Visioni del mondo a confronto
Springsteen cercava un modo per essere incisivo in un ambiente dominato da negazionisti e trumpiani, cercava di convincere la gente a stare a casa quando il presidente diceva esattamente il contrario, cercava di essere solido e concreto mentre ogni cosa si trasformava in immaginario e proiezione. Ma la fantasticheria trumpiana che si riassume nel Make America Great Again, prima ancora che contro il dramma del contagio doveva infrangersi contro l’asfalto di Minneapolis, quella strada dove George Floyd è stato ucciso, dando il via alla più grande e diffusa protesta degli ultimi decenni negli USA. Springsteen rilascia un’intervista importante su The Atlantic (cfr. Brooks, 2020). Serve a definire un confine, tracciare una cornice, inquadrare un orizzonte che deve comprendere entrambe le grandi tragedie che stanno attraversando gli USA. Non nasconde nemmeno per un istante la gravità della situazione, ma – con una capacità davvero rara – rilegge ogni problema come una opportunità.
“Credo che nessuno sappia veramente dove stiamo andando. Dipende da troppe incognite. Non sappiamo dove ci porterà il Covid. In questo momento non sappiamo dove il Black Lives Matter ci porterà e se riusciremo ad avere un vero confronto sulla questione razziale e la polizia e, in definitiva, sulla disuguaglianza economica che è stata una macchia nel nostro contratto sociale. Naturalmente, nessuno sa dove ci porteranno le prossime elezioni. Credo che il nostro attuale presidente sia una minaccia per la nostra democrazia. Semplicemente rende qualsiasi tipo di riforma molto più difficile. Non so se la nostra democrazia potrebbe reggere altri quattro anni della sua carica. Queste sono tutte minacce esistenziali per la nostra democrazia e per il nostro stile di vita americano. Se consideri tutto questo, potresti essere pessimista, ma ci sono aspetti positivi in ognuna di queste circostanze”.*
E così se la quinta trasmissione si concentra su Black Lives Matter e il conflitto razziale, la sesta ritorna sul tema del coronavirus, in una continua oscillazione, che ha come obiettivo quello di dare pari importanza alle due grandi tematiche, concentrando, su entrambi i fronti, l’attacco al presidente Trump. “With all respect, sir, show some consideration and care for your countrymen and your country. Put on a fucking mask”, queste le parole precise. Il giorno precedente alla sesta trasmissione Little Steven aveva scritto:
“Ascoltate il programma di Bruce. È un’ora di preghiera laica che ci dà quel conforto di cui abbiamo tanto bisogno e una catarsi per una nazione fortemente ferita.
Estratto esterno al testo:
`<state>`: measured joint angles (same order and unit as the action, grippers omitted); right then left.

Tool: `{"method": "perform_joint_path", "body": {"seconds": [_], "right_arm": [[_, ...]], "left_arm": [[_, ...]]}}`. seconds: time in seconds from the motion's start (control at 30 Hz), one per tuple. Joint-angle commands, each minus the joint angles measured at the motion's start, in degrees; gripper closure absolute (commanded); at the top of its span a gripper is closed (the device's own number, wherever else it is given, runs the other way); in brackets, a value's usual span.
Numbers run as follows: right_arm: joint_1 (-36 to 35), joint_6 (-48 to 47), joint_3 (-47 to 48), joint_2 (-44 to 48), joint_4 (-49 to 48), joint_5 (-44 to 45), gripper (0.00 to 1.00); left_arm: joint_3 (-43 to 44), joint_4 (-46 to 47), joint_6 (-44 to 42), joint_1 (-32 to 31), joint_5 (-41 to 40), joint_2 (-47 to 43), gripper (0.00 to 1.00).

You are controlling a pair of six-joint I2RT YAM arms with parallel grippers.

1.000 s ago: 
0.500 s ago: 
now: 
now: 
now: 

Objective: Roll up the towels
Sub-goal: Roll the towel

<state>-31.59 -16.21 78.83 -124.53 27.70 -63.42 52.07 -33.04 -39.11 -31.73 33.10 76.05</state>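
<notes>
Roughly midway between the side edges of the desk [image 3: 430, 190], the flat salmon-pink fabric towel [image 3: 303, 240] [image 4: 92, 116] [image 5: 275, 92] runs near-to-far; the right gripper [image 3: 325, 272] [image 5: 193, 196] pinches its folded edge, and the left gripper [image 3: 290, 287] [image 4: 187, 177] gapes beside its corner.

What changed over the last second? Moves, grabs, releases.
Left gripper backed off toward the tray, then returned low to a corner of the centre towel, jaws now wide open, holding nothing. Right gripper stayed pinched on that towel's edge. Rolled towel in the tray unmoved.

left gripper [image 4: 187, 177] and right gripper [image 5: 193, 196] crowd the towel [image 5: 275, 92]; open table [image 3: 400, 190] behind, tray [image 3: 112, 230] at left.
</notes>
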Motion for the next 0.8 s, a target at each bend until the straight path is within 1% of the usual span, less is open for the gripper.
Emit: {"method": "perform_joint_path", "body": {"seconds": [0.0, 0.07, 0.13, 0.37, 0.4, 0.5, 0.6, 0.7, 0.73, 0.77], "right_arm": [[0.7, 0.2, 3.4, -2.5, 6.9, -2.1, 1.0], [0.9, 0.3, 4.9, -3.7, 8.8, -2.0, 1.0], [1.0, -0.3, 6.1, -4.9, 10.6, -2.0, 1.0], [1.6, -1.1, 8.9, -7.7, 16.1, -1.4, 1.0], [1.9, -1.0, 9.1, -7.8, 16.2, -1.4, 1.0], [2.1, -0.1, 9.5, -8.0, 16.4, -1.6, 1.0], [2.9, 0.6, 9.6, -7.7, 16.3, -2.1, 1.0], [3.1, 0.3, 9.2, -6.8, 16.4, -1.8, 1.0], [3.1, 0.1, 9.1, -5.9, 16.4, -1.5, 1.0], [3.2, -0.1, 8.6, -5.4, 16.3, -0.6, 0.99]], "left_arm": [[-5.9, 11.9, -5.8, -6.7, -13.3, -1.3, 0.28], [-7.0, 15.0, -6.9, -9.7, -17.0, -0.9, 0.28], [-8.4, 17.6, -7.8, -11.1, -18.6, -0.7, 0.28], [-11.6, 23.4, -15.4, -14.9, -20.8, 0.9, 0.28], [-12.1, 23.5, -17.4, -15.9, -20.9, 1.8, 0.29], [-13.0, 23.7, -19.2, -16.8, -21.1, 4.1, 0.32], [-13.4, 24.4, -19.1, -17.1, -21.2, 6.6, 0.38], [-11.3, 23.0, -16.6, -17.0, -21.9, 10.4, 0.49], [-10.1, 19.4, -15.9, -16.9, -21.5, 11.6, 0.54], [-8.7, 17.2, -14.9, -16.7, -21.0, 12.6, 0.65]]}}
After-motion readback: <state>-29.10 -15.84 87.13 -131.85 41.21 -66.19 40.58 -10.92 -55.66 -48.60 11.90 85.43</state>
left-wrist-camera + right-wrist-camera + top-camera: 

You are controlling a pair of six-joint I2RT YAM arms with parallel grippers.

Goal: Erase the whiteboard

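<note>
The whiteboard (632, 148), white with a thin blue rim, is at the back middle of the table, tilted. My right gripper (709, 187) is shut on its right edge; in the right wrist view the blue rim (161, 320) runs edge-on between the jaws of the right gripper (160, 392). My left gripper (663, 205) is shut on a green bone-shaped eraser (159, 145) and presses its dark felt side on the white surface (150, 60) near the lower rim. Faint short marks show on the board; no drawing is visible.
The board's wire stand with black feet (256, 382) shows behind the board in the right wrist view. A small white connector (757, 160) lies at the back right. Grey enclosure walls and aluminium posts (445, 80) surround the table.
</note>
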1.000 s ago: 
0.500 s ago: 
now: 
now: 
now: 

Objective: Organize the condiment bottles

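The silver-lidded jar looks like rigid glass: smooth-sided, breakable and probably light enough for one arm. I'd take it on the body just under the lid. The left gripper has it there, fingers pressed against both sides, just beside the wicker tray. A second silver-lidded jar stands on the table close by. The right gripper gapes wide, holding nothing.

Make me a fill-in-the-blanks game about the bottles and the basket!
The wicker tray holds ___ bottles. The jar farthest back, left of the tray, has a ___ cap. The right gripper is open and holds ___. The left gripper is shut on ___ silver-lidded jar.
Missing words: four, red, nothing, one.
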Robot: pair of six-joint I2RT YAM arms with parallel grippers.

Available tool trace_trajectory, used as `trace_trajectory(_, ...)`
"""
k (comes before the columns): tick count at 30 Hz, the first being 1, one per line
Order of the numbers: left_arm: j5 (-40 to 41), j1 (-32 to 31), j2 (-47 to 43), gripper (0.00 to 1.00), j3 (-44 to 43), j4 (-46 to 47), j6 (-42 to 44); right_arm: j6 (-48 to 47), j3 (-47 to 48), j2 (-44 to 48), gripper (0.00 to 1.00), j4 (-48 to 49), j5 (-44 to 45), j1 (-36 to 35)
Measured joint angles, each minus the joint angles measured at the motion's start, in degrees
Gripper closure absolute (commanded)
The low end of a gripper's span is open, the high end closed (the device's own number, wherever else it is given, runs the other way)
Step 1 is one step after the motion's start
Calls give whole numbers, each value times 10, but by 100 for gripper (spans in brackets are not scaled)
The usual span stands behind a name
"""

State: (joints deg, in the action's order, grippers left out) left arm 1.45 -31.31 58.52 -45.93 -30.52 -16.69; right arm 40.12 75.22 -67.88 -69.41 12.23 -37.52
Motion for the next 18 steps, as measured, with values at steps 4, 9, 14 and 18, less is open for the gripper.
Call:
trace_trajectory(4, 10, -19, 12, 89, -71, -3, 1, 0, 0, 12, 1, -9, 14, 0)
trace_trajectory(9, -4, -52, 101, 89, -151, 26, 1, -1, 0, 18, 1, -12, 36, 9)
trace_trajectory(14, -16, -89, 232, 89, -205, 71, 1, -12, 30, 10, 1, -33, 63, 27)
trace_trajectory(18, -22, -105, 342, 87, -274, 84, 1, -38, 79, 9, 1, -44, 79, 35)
Bruce sta elevando la radio a quell’alta forma di arte che la radio può rappresentare quando viene fatta correttamente.”*
E Springsteen inizierà la trasmissione chiedendo ai suoi ascoltatori: “Unitevi a noi, […] per un po’ di musica che spero possa alleggerire e guidare, anche solo un po’, la vostra anima.”. Springsteen applica in modo straordinario durante queste trasmissioni (ormai siamo a sette) lo spirito che lo ha sempre guidato: la musica è il cibo dell’anima, è terapia, è cura ed è portatrice di salvezza, in sintesi, può aiutare, e lui è quello che fa, parlando, e continuando a raccontare e raccontarsi. Ascoltare la musica e le parole che provengono dal soul dei molti musicisti che lo accompagnano, da Billie Holiday a Childish Gambino, da Bob Dylan a Kanye West, indica la strada da seguire per compiere le scelte giuste. Sia per ciò che riguarda la pandemia globale che – con un respiro più ampio – per le difficoltà, piccole o grandi che ognuno di noi è chiamato ad affrontare. L’amore e la compassione, la famiglia e l’amicizia, la cura e la fratellanza, sono i valori di un uomo che di fronte alla follia di un presidente continua a citare Martin Luther King.
*Per le traduzioni si ringrazia il Pink Cadillac Fun Club.
- David Brooks, Bruce Springsteen’s Playlist for the Trump Era, The Atlantic, 23 giugno 2020.